Tax Court Rules S Corp Payouts Are Wages. Frequently, S corporation owners treat wages as other forms of payment, such as distributions of payment to reduce their overall payroll taxes. But the IRS is quick to contest these claims and the Tax Court recently stepped in to offer some clarity.
In a new case, Ward, TC 2021-32, 3/15/21, the Tax Court determined that payments from a law firm to its sole shareholder were, in fact, wages for tax purposes.
Background: With an S corporation, items of the income is passed through to shareholders, who pay tax on their proportionate share of the income on their personal returns. Unlike C corporation owners, there is no “double taxation” on both the corporate and personal levels.
Notably, S corporations may pay their employee-shareholders little or nothing in the way of wages. If distributions are paid to these taxpayers instead of wages, they do not have to pay any federal payroll taxes on the amounts received. Thus, the IRS may challenge the characterization of payments from an S corporation to its employee-shareholders.
The taxpayer in the new case, an attorney in Minneapolis operated her law firm as an S corporation where she was the sole shareholder. From 2011 through 2013, the firm employed one other attorney, who was paid an annual salary. But the taxpayer herself did not report any wage payments for the tax years in question.
The problem: The payments reported by the taxpayer personally during this time simply did not match up with the reporting by the S corporation and were suspect. For instance, the corporation correctly reported the wages paid to the other attorney but did not treat the $62,000 amount paid to the taxpayer in 2011 as wages subject to payroll taxes. The taxpayer did not even report any of this amount as income.

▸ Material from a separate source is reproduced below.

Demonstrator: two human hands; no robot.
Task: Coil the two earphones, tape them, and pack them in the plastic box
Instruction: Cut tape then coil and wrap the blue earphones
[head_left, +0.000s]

Subsequently, in 2012 she reported approximately $73,000 in payments as income, but not as wages (nor did the S corporation). And, in 2013 both the taxpayer and the S corporation reported some of the payments as wages but claimed about $48,000 as “other income.”

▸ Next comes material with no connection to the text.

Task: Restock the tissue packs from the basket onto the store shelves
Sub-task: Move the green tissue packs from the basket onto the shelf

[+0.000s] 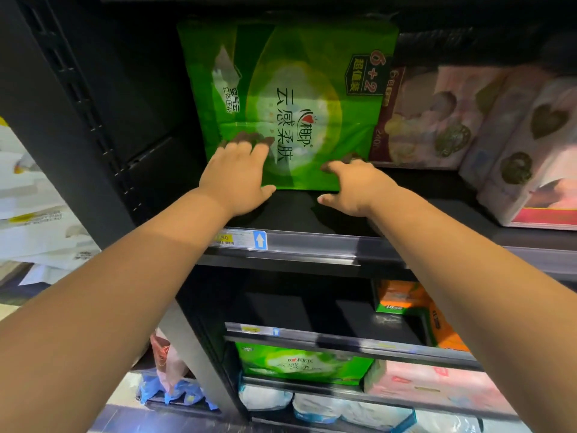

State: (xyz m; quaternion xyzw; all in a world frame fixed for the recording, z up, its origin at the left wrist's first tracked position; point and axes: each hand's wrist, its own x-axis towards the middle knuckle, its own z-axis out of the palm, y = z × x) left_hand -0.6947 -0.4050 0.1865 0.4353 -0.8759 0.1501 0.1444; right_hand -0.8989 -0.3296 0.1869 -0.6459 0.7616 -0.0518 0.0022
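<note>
A large green tissue pack [290, 98] stands upright toward the back of the black upper shelf [312, 220], its print turned sideways. My left hand [237, 179] lies flat against the pack's lower front, fingers spread and pressing on it. My right hand [356, 189] touches the pack's lower right corner with straight fingers, thumb out over the shelf board. Neither hand wraps round the pack. No basket is in view.
Pink tissue packs [437, 117] stand right of the green pack, more [537, 157] nearer the shelf front. A black upright post [78, 145] bounds the left side. A price-tag rail [243, 240] runs along the shelf edge. Lower shelves hold green [299, 364], orange [402, 296] and pink packs.
</note>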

Normally, amounts paid to the sole shareholder of an S corporation employed by the firm constitute wages subject to payroll taxes. The taxpayer, in this case, argued at trial that the payments were drawn from a partnership and that she was in error only for not paying self-employment tax. But there is no evidence to support this claim.
Bottom line: The Tax Court judge did not exactly come out and say it, but he could have easily asserted, “Are you kidding me?” It is extremely unlikely that an attorney, the sole shareholder of a small law firm operating as an S corporation, did not provide any legal services that should be treated as wages. Case closed.